Cet été, une famille bien particulière a été en villégiature à l’étang de la Horre. C’est un couple d’échasses blanches accompagné de leur poussin qui a passé quelques jours sur la réserve. Cette espèce, assez commune sur les côtes françaises, est assez rare dans l’intérieur des terres. Apercevoir une échasse blanche en Champagne est donc toujours un petit évènement pour un amateur local d’ornithologie.
Le 17/08/2026, un goéland pontique adulte au plumage très typique s’est laissé observer sur le Bassin Sud de l’étang de La Horre. Non content de s’être juste laissé observer, il s’est en fait posé parfaitement de profil, proche du point d’observation, permettant au Conservateur de prendre une digiscopie (photographie au téléphone à travers une longue-vue) sur laquelle les critères d’identifications sont bien visibles.
C’est l’occasion de faire un petit cours de Laridologie (l’étude des Laridés, la famille des mouettes et goélands).
L’identification des goélands du complexe argenté/leucophée/pontique est souvent ardue, et nécessite une bonne connaissance des critères précis. D’ailleurs le goéland pontique a jusque récemment été considéré comme une sous-espèce du goéland leucophée. Chaque plumage est différent, les plumages juvéniles étant les plus compliqués à appréhender. Le plumage adulte, même s’il est variable, reste le plus simple à apprendre. Listons ici quelques critères :
Tête : le front est fuyant, alors qu’il est plus bombé chez les leucophées et argentés. La tête parait alors plus allongée, en forme de poire. L’iris est le plus souvent sombre, alors qu’il est clair chez les autres espèces, et l’œil paraît petit. Le bec est assez allongé, sans élargissement marqué, de couleur généralement assez pâle. La tâche rouge du bec est très souvent limitée à la mandibule inférieure.
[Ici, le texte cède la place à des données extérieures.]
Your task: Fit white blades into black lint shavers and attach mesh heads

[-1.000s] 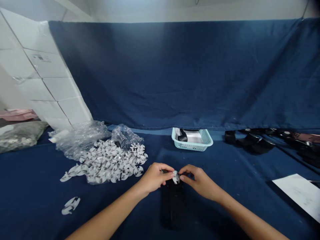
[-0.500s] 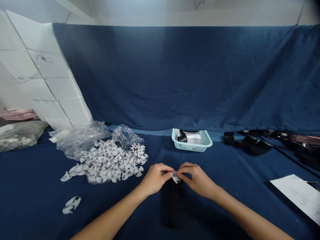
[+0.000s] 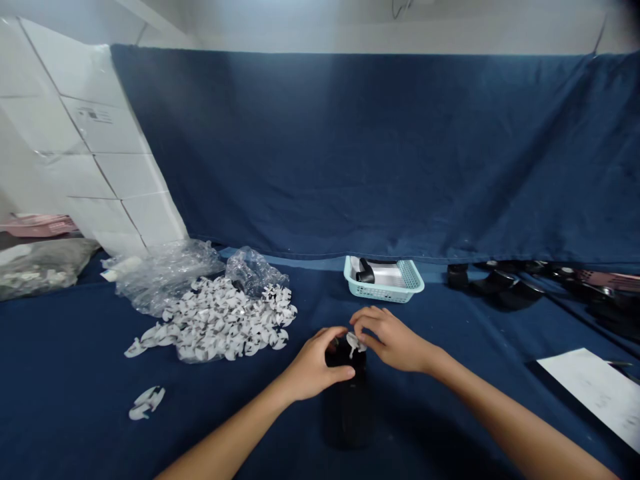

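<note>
Between the fingertips of my right hand (image 3: 393,340), which is closed, is a small white curved plastic piece (image 3: 355,343). My left hand (image 3: 317,367) has its thumb and fingers spread apart at the left of a black object's top (image 3: 345,358). The thumb tip overlaps the black object in view; whether it touches cannot be made out. This dark object stretches toward me and blends into the blue cloth, so its kind is unclear. A large heap of similar white pieces (image 3: 227,320) lies to the left, and a few loose ones (image 3: 147,403) sit nearer me.
Clear plastic bags (image 3: 165,270) lie behind the heap. A light blue basket (image 3: 383,292) holding a black part stands ahead. Several black items (image 3: 505,290) lie at the back right, near a white paper sheet (image 3: 597,390). White boxes (image 3: 125,173) are stacked at the left.
My left hand has let go of the white piece and spread its fingers beside the black object. My right hand has lifted slightly with the piece, which has turned.
</note>
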A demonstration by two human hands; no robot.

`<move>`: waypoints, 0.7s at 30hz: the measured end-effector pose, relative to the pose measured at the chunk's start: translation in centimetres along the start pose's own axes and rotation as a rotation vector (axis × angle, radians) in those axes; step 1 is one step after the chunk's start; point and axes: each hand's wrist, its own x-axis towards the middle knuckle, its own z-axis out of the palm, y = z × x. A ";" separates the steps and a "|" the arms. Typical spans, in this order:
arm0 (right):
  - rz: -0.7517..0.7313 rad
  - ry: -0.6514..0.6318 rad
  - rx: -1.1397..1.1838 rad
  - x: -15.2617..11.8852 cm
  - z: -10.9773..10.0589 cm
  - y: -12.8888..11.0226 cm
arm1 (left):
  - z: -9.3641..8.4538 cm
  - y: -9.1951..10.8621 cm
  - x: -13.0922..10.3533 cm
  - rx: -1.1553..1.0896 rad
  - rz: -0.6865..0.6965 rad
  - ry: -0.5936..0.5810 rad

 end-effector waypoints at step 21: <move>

Pattes : les pattes sont de couleur variable, mais sont le plus souvent de teinte assez pâle : rose pâle ou jaune-verdâtre pâle par exemple. En tout cas, elles sont rarement de couleur aussi chaude que le rose franc typique du goéland argenté, ou que le jaune du leucophée. Enfin, les pattes sont plutôt longues, donnant un aspect haut-perché à l’oiseau.
Ailes : la teinte du manteau est en moyenne plus pâle que chez le goéland leucophée, mais similaire à celle de l’argenté. La projection primaire est assez longue (elle est courte chez le goéland argenté) lui donnant un aspect élancé. Le marquage du bout des ailes comporte généralement moins de noir que chez les argentés et leucophées, laissant voir des plages blanches plus grandes et plus nombreuses.

Attention : cette espèce, et les deux espèces proches sont variables, et il faut toujours combiner plusieurs critères avant d’affirmer une identification précise, et ne pas hésiter à laisser un individu en indéterminé s’il n’est pas assez typique, ou si les conditions d’observation ne sont pas favorables.
Historiquement nicheur en Europe de l’est et en Asie de l’ouest et centrale, cette espèce voit son aire de répartition augmenter, et de plus en plus d’individus sont vus en Europe de l’ouest. Elle est principalement observée en hiver, mais il est désormais typique de la contacter dès le mois d’août. Il est probable que le nombre d’individus hivernants continue à augmenter, et il est possible que cette espèce finisse par se reproduire en France, les couples nicheurs les plus proches étant maintenant aux Pays-bas.